Jin Dongyan said that there is currently no evidence that there have been mutants that completely escape the protection of the vaccine and have a major impact on the epidemic. “But we need to be alert to potential dangers. During the rapid rise of the epidemic, the large-scale use of less protective vaccines may stimulate the emergence of vaccine escape variants. Countries should monitor them. Once the vaccine escape strain is confirmed, existing technologies can be used. Quickly prepare new vaccines.”

“It is too early to develop a new vaccine to solve the mutant strain. It has not yet reached the critical line.” Paul Offit, a specialist in infectious diseases at the Children’s Hospital of Philadelphia and director of the Vaccine Education Center, pointed out that crossing the critical line means A large number of people who are naturally infected or who have been vaccinated are re-infected with the new coronavirus, and the condition is so serious that they need to be hospitalized.

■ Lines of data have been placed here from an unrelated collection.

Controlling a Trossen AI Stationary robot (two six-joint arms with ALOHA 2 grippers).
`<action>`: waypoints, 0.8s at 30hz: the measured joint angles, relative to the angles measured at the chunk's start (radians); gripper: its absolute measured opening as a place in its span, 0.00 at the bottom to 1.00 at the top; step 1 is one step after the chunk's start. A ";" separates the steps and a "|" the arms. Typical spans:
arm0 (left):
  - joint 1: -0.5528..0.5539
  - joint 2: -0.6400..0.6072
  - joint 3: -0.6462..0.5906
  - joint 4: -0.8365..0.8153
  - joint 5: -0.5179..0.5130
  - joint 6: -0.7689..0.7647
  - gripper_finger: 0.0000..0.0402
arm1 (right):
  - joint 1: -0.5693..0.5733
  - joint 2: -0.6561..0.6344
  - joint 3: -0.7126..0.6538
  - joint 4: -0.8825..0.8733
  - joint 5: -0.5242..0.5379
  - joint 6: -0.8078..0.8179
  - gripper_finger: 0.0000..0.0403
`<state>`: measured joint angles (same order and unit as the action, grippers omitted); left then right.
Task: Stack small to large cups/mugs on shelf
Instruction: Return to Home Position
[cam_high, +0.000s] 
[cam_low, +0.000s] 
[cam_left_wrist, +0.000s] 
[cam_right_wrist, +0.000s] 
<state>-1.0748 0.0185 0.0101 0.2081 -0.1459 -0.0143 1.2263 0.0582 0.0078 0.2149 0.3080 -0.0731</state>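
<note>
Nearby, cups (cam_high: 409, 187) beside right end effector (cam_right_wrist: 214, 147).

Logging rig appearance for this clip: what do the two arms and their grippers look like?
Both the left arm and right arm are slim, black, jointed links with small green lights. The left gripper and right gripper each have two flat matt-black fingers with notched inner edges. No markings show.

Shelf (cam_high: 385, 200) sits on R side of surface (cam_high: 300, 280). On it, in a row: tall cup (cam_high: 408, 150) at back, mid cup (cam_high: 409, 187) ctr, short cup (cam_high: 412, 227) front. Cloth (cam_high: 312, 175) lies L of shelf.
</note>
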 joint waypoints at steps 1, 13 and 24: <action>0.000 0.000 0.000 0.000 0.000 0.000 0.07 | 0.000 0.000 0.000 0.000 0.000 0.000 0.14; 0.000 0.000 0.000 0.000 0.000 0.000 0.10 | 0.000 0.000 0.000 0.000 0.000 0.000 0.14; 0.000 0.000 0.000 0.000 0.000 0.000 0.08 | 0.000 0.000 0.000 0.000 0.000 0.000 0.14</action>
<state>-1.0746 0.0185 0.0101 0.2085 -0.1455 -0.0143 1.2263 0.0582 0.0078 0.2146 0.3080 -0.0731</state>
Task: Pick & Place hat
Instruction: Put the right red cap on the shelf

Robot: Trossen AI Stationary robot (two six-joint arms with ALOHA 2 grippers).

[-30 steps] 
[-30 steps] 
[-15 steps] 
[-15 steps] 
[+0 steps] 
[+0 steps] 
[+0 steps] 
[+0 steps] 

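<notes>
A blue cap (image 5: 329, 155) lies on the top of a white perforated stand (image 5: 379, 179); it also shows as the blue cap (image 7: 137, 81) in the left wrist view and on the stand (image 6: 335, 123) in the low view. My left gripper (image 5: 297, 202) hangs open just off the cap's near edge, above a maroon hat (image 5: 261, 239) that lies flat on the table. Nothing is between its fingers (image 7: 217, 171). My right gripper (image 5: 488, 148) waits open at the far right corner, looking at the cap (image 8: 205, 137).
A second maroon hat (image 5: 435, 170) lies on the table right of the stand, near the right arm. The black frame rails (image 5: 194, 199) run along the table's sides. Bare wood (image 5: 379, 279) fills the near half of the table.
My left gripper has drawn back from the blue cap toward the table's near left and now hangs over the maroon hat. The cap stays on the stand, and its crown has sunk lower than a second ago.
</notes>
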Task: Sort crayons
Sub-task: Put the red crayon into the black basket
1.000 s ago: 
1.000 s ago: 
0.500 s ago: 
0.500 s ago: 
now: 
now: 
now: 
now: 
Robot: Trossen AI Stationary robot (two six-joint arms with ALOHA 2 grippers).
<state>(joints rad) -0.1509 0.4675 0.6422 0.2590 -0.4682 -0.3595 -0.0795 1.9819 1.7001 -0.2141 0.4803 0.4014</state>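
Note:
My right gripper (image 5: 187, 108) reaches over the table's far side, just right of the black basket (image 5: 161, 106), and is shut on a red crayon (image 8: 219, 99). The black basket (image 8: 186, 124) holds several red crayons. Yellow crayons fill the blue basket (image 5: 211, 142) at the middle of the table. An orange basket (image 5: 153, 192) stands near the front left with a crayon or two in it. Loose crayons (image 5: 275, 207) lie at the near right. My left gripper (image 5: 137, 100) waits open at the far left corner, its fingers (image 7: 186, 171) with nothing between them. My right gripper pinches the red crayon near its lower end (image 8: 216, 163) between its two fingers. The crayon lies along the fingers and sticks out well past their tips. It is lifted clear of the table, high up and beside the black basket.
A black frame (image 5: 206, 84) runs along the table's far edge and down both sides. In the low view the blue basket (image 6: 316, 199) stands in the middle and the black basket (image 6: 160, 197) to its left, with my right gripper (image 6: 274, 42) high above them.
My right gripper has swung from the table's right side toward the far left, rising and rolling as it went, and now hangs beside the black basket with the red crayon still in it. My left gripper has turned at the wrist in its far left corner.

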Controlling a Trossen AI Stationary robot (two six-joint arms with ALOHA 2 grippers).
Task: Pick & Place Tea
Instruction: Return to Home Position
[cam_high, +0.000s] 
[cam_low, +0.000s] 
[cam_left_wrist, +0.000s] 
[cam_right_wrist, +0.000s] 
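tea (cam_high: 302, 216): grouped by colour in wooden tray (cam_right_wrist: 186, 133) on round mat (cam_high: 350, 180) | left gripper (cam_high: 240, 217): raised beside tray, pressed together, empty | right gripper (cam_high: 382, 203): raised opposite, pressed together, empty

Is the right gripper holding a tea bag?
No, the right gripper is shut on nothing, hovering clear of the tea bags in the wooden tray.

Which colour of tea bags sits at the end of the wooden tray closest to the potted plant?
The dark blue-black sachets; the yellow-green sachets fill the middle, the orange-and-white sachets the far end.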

He said that the new coronavirus mutates more slowly than the flu virus. In the next few months, enough people will be vaccinated. Coupled with a considerable number of people already infected, the virus transmission rate is expected to decline. As long as the spread slows, the possibility of virus mutation will also decrease.

In the eyes of Sharon Pickacock, director of the British Federation of New Coronavirus Disease Genomics, once the virus can be suppressed, or the virus mutated into a non-toxic and non-disease, humans will be able to sit back and relax. “But at present, we need to continue to fight against the COVID-19 epidemic for the next 10 years,” she told the BBC.